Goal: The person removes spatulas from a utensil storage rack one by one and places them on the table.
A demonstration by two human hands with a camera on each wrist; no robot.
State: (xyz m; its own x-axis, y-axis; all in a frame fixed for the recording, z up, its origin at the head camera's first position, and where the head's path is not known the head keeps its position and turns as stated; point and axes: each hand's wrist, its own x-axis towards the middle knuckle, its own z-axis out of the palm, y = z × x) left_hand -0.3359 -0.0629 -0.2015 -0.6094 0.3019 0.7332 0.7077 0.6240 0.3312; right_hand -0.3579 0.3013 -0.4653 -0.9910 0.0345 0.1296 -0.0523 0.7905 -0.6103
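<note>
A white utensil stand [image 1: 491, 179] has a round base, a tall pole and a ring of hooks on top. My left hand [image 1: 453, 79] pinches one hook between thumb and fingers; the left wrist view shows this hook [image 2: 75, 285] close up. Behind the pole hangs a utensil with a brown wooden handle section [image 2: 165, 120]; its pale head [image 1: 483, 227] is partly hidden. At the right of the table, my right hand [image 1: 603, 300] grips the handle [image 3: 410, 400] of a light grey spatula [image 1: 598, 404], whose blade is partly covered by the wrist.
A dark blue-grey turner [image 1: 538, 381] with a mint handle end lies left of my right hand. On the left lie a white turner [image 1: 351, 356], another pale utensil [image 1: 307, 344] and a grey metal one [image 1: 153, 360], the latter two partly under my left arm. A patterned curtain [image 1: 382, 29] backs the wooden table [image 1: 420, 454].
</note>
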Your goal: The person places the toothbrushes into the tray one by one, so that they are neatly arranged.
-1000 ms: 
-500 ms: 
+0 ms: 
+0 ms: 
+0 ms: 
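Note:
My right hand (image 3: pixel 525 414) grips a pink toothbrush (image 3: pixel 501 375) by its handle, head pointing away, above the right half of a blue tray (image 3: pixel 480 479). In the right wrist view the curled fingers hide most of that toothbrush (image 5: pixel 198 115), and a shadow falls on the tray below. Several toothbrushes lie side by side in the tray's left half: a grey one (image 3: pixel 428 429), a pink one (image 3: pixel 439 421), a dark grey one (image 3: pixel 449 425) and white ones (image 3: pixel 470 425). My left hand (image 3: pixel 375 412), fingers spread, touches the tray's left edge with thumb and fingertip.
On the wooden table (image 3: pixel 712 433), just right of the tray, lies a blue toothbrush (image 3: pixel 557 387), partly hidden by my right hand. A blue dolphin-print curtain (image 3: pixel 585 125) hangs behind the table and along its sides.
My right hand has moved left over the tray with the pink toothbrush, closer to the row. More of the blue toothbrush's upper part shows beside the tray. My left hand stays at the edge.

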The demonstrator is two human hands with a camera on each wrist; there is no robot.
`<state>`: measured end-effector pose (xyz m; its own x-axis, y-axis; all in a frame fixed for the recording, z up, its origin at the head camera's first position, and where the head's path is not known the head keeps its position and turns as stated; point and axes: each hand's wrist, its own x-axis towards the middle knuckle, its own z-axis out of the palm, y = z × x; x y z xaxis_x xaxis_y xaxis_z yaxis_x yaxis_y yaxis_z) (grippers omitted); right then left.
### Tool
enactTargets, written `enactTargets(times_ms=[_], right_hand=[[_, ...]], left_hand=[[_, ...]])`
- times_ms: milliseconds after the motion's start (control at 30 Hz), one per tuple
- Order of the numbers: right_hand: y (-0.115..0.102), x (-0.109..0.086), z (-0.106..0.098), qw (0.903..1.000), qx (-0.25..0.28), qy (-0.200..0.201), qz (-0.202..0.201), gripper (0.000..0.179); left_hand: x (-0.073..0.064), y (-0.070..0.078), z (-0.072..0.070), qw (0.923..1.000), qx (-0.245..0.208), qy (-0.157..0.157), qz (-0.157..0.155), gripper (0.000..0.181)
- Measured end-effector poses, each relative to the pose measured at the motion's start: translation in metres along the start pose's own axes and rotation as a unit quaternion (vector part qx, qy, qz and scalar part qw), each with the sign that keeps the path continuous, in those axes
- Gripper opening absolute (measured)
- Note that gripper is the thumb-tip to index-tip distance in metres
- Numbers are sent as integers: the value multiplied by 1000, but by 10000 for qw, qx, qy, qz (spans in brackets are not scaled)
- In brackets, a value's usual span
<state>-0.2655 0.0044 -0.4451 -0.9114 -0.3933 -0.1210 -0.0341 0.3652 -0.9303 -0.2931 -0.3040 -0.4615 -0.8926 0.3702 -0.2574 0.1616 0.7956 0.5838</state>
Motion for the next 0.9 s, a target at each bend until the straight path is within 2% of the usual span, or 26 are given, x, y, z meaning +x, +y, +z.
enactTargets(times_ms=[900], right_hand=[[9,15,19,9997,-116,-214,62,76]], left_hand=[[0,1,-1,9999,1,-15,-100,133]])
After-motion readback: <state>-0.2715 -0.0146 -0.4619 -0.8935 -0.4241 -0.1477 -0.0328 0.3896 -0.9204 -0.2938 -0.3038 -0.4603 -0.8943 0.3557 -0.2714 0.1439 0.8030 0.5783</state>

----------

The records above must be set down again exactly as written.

→ **Completed exercise**:
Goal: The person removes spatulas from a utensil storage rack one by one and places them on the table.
A demonstration by two human hands with a camera on each wrist; no robot.
State: (xyz m; its own x-axis, y-axis; all in a frame fixed for the recording, z up, its origin at the head camera's first position, and where the head's path is not known the head keeps its position and turns as stated; point and axes: each hand's wrist, its own x-axis towards the middle knuckle, its own z-axis out of the palm, y = z × x) left_hand -0.3359 -0.0629 -0.2015 -0.6094 0.3019 0.7332 0.7077 0.6240 0.3312; right_hand -0.3579 0.3013 -0.4653 -0.9910 0.0345 0.1296 -0.0523 0.7905 -0.6103
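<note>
A white utensil stand [image 1: 491, 179] has a round base, a tall pole and a ring of hooks on top. My left hand [image 1: 453, 79] pinches one hook between thumb and fingers; the left wrist view shows this hook [image 2: 75, 285] close up. Behind the pole hangs a utensil with a brown wooden handle section [image 2: 165, 120]; its pale head [image 1: 483, 227] is partly hidden. At the right of the table, my right hand [image 1: 603, 300] grips the handle [image 3: 410, 400] of a light grey spatula [image 1: 598, 404], whose blade is partly covered by the wrist.
A dark blue-grey turner [image 1: 538, 381] with a mint handle end lies left of my right hand. On the left lie a white turner [image 1: 351, 356], another pale utensil [image 1: 307, 344] and a grey metal one [image 1: 153, 360], the latter two partly under my left arm. A patterned curtain [image 1: 382, 29] backs the wooden table [image 1: 420, 454].
</note>
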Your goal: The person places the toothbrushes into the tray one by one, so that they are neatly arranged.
-1000 ms: 
-500 ms: 
+0 ms: 
+0 ms: 
+0 ms: 
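Note:
My right hand (image 3: pixel 525 414) grips a pink toothbrush (image 3: pixel 501 375) by its handle, head pointing away, above the right half of a blue tray (image 3: pixel 480 479). In the right wrist view the curled fingers hide most of that toothbrush (image 5: pixel 198 115), and a shadow falls on the tray below. Several toothbrushes lie side by side in the tray's left half: a grey one (image 3: pixel 428 429), a pink one (image 3: pixel 439 421), a dark grey one (image 3: pixel 449 425) and white ones (image 3: pixel 470 425). My left hand (image 3: pixel 375 412), fingers spread, touches the tray's left edge with thumb and fingertip.
On the wooden table (image 3: pixel 712 433), just right of the tray, lies a blue toothbrush (image 3: pixel 557 387), partly hidden by my right hand. A blue dolphin-print curtain (image 3: pixel 585 125) hangs behind the table and along its sides.
My right hand has moved left over the tray with the pink toothbrush, closer to the row. More of the blue toothbrush's upper part shows beside the tray. My left hand stays at the edge.
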
The demonstrator is two human hands with a camera on each wrist; there is no robot.
`<state>`: measured end-effector pose (xyz m; its own x-axis, y-axis; all in a frame fixed for the recording, z up, its origin at the head camera's first position, and where the head's path is not known the head keeps its position and turns as stated; point and axes: each hand's wrist, its own x-axis towards the middle knuckle, its own z-axis out of the palm, y = z × x; x y z xaxis_x xaxis_y xaxis_z yaxis_x yaxis_y yaxis_z) (grippers omitted); right then left.
### Tool
enactTargets, written `enactTargets(times_ms=[_], right_hand=[[_, ...]], left_hand=[[_, ...]])`
- times_ms: milliseconds after the motion's start (control at 30 Hz), one per tuple
- Order of the numbers: right_hand: y (-0.115..0.102), x (-0.109..0.086), z (-0.106..0.098), qw (0.903..1.000), qx (-0.25..0.28), qy (-0.200..0.201), qz (-0.202..0.201), gripper (0.000..0.179); left_hand: x (-0.073..0.064), y (-0.070..0.078), z (-0.072..0.070), qw (0.923..1.000), qx (-0.245..0.208), qy (-0.157..0.157), qz (-0.157..0.155), gripper (0.000..0.181)
- Measured end-effector poses, each relative to the pose measured at the motion's start: translation in metres along the start pose's own axes and rotation as a unit quaternion (vector part qx, qy, qz and scalar part qw), each with the sign that keeps the path continuous, in those axes
- Gripper opening absolute (measured)
- Note that gripper is the thumb-tip to index-tip distance in metres
- Numbers are sent as integers: the value multiplied by 1000, but by 10000 for qw, qx, qy, qz (spans in brackets are not scaled)
- In brackets, a value's usual span
<state>-0.2655 0.0044 -0.4451 -0.9114 -0.3933 -0.1210 -0.0341 0.3652 -0.9303 -0.2931 -0.3040 -0.4615 -0.8926 0.3702 -0.2574 0.1616 0.7956 0.5838</state>
Motion for the next 0.9 s, a target at each bend until the straight path is within 2% of the usual span, or 26 are given, x, y, z meaning +x, +y, +z.
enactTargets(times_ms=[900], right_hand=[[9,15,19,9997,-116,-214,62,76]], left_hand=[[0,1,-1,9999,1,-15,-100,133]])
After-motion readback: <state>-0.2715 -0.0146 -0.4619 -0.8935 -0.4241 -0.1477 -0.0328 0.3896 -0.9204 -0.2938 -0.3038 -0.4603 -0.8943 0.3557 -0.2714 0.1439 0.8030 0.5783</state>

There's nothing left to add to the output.